As well as this, Abbott wishes to cut back public spending, regressively reduce personal and corporate taxes, and strengthen Australia’s borders to create a country “where the boats are stopped – with tough and proven measures.”

It is worth noting that Australia rode out the global financial crisis relatively unscathed. Abbott voted against the AU$42bn stimulus that helped keep Australia out of recession, but despite his convictions, today the country’s government debt as a percentage of GDP is a mere 27 per cent – lower than that of Sweden, Norway, and Qatar – and it enjoys a triple-A credit rating from all three of the main ratings agencies. It is also experiencing a sustained mining boom along with steady GDP growth, fuelled largely by Chinese consumption.

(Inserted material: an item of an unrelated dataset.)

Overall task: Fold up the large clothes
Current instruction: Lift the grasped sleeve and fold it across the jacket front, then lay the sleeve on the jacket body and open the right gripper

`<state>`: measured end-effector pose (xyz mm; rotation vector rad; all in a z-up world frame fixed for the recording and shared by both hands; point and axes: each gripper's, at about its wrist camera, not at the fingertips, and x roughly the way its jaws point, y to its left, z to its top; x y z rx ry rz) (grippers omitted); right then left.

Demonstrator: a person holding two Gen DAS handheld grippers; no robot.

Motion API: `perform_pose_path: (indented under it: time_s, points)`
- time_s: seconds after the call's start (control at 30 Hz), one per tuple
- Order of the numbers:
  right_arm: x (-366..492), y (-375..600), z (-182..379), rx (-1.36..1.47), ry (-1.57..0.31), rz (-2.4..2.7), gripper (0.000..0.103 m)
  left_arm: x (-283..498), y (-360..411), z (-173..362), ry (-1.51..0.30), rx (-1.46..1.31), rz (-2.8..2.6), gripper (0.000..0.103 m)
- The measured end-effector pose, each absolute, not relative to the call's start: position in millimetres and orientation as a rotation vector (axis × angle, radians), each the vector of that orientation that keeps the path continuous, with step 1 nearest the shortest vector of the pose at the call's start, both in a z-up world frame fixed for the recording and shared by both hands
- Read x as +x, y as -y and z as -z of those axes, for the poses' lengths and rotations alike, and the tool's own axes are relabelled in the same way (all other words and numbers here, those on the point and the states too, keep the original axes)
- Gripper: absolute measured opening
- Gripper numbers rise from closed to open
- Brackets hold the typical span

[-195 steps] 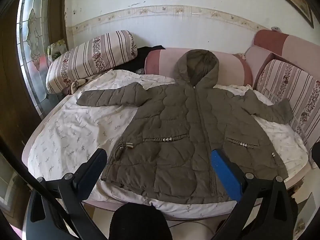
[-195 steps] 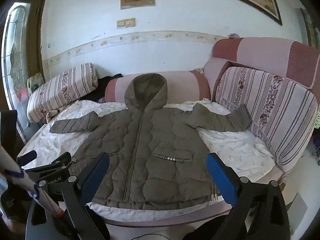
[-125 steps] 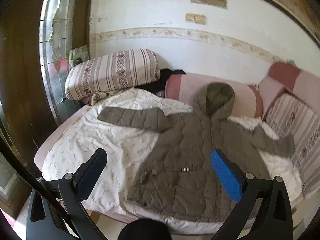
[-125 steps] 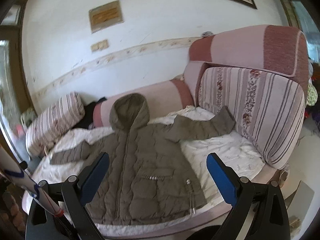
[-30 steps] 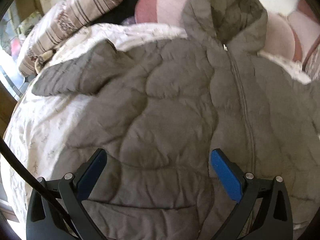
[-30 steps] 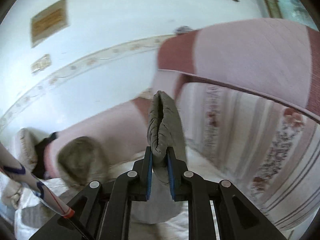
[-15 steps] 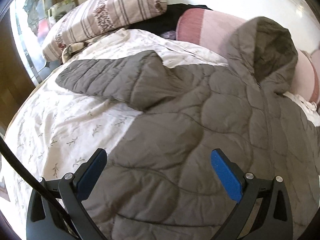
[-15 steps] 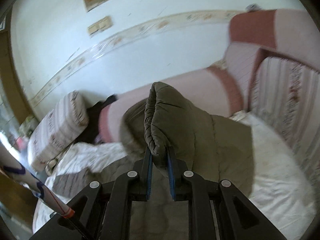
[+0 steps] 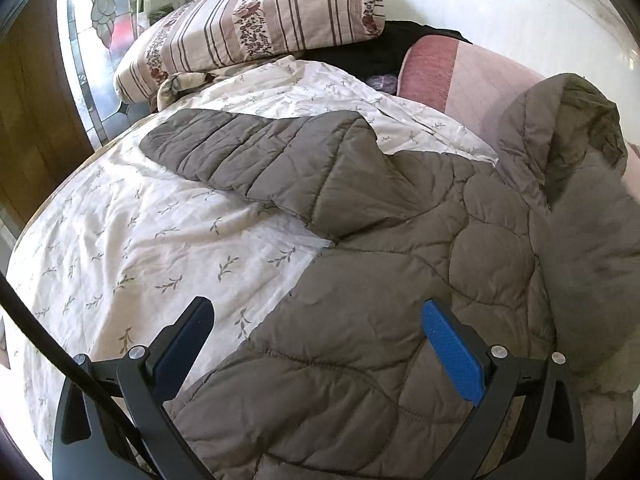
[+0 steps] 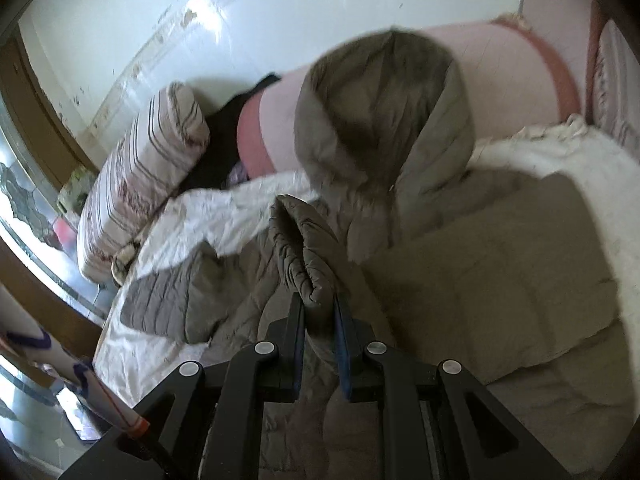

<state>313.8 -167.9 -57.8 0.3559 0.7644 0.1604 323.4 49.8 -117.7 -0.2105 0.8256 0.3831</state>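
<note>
A grey-brown quilted hooded jacket (image 9: 420, 248) lies face up on the bed, hood (image 9: 560, 128) against the pink bolster. Its left sleeve (image 9: 248, 156) stretches flat over the white sheet. My left gripper (image 9: 316, 328) hovers open above the jacket's left side, nothing between its blue pads. In the right wrist view my right gripper (image 10: 318, 312) is shut on the cuff of the right sleeve (image 10: 304, 248), carried over the jacket's chest (image 10: 480, 272) below the hood (image 10: 380, 108). The same sleeve shows as a blurred mass (image 9: 592, 272) at the right of the left wrist view.
A white leaf-print sheet (image 9: 132, 240) covers the bed. A striped cushion (image 9: 256, 24) and a dark garment (image 9: 384, 44) lie at the far left, a pink bolster (image 9: 452, 76) along the wall. A wooden door frame (image 9: 28, 92) stands left of the bed.
My right gripper has swung down and leftward with the sleeve cuff, from high by the sofa back to low over the jacket's chest. The left gripper slid left toward the jacket's edge.
</note>
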Motion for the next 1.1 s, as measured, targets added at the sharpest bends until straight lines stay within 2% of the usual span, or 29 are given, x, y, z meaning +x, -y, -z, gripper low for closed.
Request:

This has meant that the average household income in Australia has become much higher than the equivalent in the UK or the US – roughly AU$64,168 per year, equivalent to £43,590 in the UK or $66,765 in the US.


http://www.newstatesman.com/politics/20 ... and-no-one
By new puritan
Membership Days Posts
#314179
The ongoing march for privatisation does not stop here. Rightwing thinktanks in Australia, such as the Centre for Independent Studies and the Institute of Public Affairs (a group that refuses to release a list of its financial donors), regularly call for the mass privatisation of state services. This includes the ABC, despite consistent public polling finding huge support for the broadcaster.

Australia is the most tightly controlled media environment in the western world, with over 70% of print publication owned by US citizen Rupert Murdoch; in the words of John Pilger, “Australia is the world's first murdochracy”. Indeed, charges against the ABC mirror the comments by James Murdoch about the BBC in 2009: “The expansion of state-sponsored journalism is a threat to the plurality and independence of news provision.”

Imagining a different Australia is possible, but the challenges are great.

The corporate media deliberately conflates “privatisation” with “reform”, and neoliberal ideology is accepted as fact. Even the Greens have embraced a market mechanism to reduce climate change, despite vast evidence questioning for-profit companies being the most appropriate way to do so. Canadian writer Naomi Klein is currently working on a book that will argue that capitalism is inherently incapable of reforming itself to tackle catastrophic changes to our climate.


http://www.guardian.co.uk/commentisfree ... ia-failure

I suspect none of this sounds unfamiliar to British ears, either.
 
By Abernathy
Membership Days Posts
#314319
davidjay wrote:
Excuse my possible stupidity, but does Australia have any borders?


Well, yes. The entire perimeter of its coastline. A rather humungous natural border which to be fair to the Labor Party, must be fucking difficult to retain control of. But that won't stop Lynton Crosby.
By davidjay
Membership Days Posts
#314327
Abernathy wrote:
davidjay wrote:
Excuse my possible stupidity, but does Australia have any borders?


Well, yes. The entire perimeter of its coastline. A rather humungous natural border which to be fair to the Labor Party, must be fucking difficult to retain control of. But that won't stop Lynton Crosby.


That's what I mean, sort of. Is an island's border its coastline?